I have thousands of pages to scrape. What should be done to speed up the process.
Thanks
CodePudding user response:
Instead of ImplicitWait try to use ExplicitWait but apply it to search of main container only to wait for content to be loaded. For all inner elements apply find_element
with no waits.
P.S. It's always better to share your real code instead of pseudo-code
CodePudding user response:
To speedup web scraping using Selenium:
- Remove implicitwait() totally.
- Induce WebDriverWait to synchronise the webdriver instance with the WebBrowser instance for either of the following element states:
Your effective code block will be:
try:
element = WebDriverWait(driver, 3).until(EC.visibility_of_element_located((By.ID, "input"))))

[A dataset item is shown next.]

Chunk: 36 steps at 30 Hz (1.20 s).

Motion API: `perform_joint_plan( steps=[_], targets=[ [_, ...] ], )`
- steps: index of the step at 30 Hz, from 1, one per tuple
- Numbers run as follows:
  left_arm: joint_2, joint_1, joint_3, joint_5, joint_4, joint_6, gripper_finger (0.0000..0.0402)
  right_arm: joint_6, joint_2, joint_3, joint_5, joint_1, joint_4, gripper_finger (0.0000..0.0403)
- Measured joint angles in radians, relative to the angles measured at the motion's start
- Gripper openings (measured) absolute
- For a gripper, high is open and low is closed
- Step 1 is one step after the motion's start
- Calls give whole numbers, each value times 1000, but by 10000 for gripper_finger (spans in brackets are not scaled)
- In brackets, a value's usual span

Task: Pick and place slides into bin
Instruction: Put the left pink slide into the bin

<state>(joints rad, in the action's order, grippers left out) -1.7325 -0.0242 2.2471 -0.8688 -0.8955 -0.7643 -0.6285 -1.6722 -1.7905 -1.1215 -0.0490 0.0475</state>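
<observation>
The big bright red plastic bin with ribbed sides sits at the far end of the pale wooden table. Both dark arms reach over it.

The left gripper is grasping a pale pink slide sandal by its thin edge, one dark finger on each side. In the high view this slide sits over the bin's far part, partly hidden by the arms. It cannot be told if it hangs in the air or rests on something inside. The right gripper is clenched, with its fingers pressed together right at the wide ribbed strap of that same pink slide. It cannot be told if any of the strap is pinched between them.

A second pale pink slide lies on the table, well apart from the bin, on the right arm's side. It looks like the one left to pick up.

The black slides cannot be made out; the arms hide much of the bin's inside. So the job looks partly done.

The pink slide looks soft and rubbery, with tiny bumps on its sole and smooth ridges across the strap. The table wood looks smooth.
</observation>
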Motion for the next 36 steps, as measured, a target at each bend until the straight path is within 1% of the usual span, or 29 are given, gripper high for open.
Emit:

print("Element is visible")
except TimeoutException:
print("Element is not visible")
Note : You have to add the following imports :
from selenium.webdriver.support.ui import WebDriverWait
from selenium.webdriver.common.by import By
from selenium.webdriver.support import expected_conditions as EC
CodePudding user response:
Instead of using implicitWait and waiting for each individual element, only wait for the full page load, for example wait for h1 tag, which will indicate the full page has been loaded then proceed with extraction.
#wait for page load
try:
pageLoadCheck=WebDriverWait(driver, 5).until(EC.presence_of_element_located((By.XPATH, "(//h1)[1]"))).get_attribute("textContent").strip()
#extract data without any wait once the page is loaded
try:
dataOne=driver.find_element_by_xpath("((//h1/following-sibling::div)[1]//a[contains(@href,'tel:')])[1]").get_attribute("textContent").strip()
except:
dataOne=''
except Exception as e:
print(e)